■ Given data:
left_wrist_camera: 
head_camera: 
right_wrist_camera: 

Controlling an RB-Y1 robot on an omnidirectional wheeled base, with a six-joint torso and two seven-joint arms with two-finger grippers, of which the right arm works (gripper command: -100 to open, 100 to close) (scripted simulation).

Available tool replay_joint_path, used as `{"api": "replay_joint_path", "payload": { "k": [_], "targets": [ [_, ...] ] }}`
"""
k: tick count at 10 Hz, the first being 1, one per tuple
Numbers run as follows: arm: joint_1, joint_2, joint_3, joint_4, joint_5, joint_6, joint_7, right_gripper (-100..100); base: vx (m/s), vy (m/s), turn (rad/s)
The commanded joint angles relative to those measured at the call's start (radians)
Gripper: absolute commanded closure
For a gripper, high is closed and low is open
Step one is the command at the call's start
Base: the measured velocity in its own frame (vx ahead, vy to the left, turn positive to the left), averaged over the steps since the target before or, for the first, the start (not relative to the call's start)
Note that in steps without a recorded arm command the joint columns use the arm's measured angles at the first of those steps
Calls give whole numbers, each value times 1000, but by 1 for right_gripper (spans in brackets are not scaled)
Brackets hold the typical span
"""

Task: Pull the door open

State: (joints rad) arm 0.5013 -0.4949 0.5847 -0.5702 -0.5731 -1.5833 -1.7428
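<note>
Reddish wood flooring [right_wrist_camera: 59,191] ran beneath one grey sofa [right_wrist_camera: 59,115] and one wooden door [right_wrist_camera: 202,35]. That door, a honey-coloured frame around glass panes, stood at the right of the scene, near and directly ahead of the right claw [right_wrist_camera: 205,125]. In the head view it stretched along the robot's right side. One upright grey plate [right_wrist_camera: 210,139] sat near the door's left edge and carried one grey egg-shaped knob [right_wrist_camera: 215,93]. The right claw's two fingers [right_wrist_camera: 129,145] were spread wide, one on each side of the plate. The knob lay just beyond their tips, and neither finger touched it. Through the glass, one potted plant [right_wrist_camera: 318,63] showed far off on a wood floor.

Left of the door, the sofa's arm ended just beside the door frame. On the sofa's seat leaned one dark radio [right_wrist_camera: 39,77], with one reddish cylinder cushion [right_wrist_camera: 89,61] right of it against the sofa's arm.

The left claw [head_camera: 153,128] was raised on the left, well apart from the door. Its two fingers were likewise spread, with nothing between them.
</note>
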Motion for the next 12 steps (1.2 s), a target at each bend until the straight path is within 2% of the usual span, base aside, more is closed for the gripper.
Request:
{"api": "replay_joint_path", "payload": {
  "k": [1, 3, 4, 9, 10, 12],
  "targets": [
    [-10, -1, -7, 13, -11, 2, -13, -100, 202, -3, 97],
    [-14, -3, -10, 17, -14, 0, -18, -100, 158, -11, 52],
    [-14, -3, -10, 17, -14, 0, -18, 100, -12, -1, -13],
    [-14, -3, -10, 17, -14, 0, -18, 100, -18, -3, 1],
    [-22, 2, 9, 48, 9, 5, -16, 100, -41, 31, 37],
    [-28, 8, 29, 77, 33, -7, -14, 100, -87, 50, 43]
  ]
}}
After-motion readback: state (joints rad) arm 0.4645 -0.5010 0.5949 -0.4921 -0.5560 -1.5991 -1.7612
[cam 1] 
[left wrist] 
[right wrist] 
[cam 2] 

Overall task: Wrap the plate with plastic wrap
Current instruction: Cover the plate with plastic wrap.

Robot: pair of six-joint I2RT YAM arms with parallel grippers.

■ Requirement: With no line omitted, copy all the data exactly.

■ Task answer:
left_wrist_camera: 
head_camera: 
right_wrist_camera: 

Controlling an RB-Y1 robot on an omnidirectional wheeled base, with a six-joint torso and two seven-joint arms with two-finger grippers, of which the right arm works (gripper command: -100 to open, 100 to close) (scripted simulation).

Available tool replay_joint_path, used as `{"api": "replay_joint_path", "payload": { "k": [_], "targets": [ [_, ...] ] }}`
"""
k: tick count at 10 Hz, the first being 1, one per tuple
Numbers run as follows: arm: joint_1, joint_2, joint_3, joint_4, joint_5, joint_6, joint_7, right_gripper (-100..100); base: vx (m/s), vy (m/s), turn (rad/s)
The commanded joint angles relative to those measured at the call's start (radians)
Gripper: absolute commanded closure
For a gripper, high is closed and low is open
Step one is the command at the call's start
Base: the measured velocity in its own frame (vx ahead, vy to the left, turn positive to the left), averaged over the steps since the target before or, for the first, the start (not relative to the call's start)
Note that in steps without a recorded arm command the joint columns use the arm's measured angles at the first of those steps
Calls give whole numbers, each value times 1000, but by 1 for right_gripper (spans in brackets are not scaled)
Brackets hold the typical span
"""

Task: Pull the door open

State: (joints rad) arm 0.5013 -0.4949 0.5847 -0.5702 -0.5731 -1.5833 -1.7428
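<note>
Reddish wood flooring [right_wrist_camera: 59,191] ran beneath one grey sofa [right_wrist_camera: 59,115] and one wooden door [right_wrist_camera: 202,35]. That door, a honey-coloured frame around glass panes, stood at the right of the scene, near and directly ahead of the right claw [right_wrist_camera: 205,125]. In the head view it stretched along the robot's right side. One upright grey plate [right_wrist_camera: 210,139] sat near the door's left edge and carried one grey egg-shaped knob [right_wrist_camera: 215,93]. The right claw's two fingers [right_wrist_camera: 129,145] were spread wide, one on each side of the plate. The knob lay just beyond their tips, and neither finger touched it. Through the glass, one potted plant [right_wrist_camera: 318,63] showed far off on a wood floor.

Left of the door, the sofa's arm ended just beside the door frame. On the sofa's seat leaned one dark radio [right_wrist_camera: 39,77], with one reddish cylinder cushion [right_wrist_camera: 89,61] right of it against the sofa's arm.

The left claw [head_camera: 153,128] was raised on the left, well apart from the door. Its two fingers were likewise spread, with nothing between them.
</note>
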Motion for the next 12 steps (1.2 s), a target at each bend until the straight path is within 2% of the usual span, base aside, more is closed for the gripper.
Request:
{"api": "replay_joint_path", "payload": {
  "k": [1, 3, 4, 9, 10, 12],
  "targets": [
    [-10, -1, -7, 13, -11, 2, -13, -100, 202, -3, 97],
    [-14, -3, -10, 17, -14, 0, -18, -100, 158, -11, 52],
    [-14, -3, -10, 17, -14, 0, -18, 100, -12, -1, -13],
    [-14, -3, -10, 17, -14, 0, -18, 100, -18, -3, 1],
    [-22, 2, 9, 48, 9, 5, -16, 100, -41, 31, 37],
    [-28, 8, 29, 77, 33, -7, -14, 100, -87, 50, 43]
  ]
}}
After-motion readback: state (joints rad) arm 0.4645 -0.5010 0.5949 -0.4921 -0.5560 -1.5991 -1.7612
[cam 1] 
[left wrist] 
[right wrist] 
[cam 2] 

Overall task: Wrap the plate with plastic wrap
Current instruction: Cover the plate with plastic wrap.

Robot: pair of six-joint I2RT YAM arms with parallel grippers.

Here the answer is complete.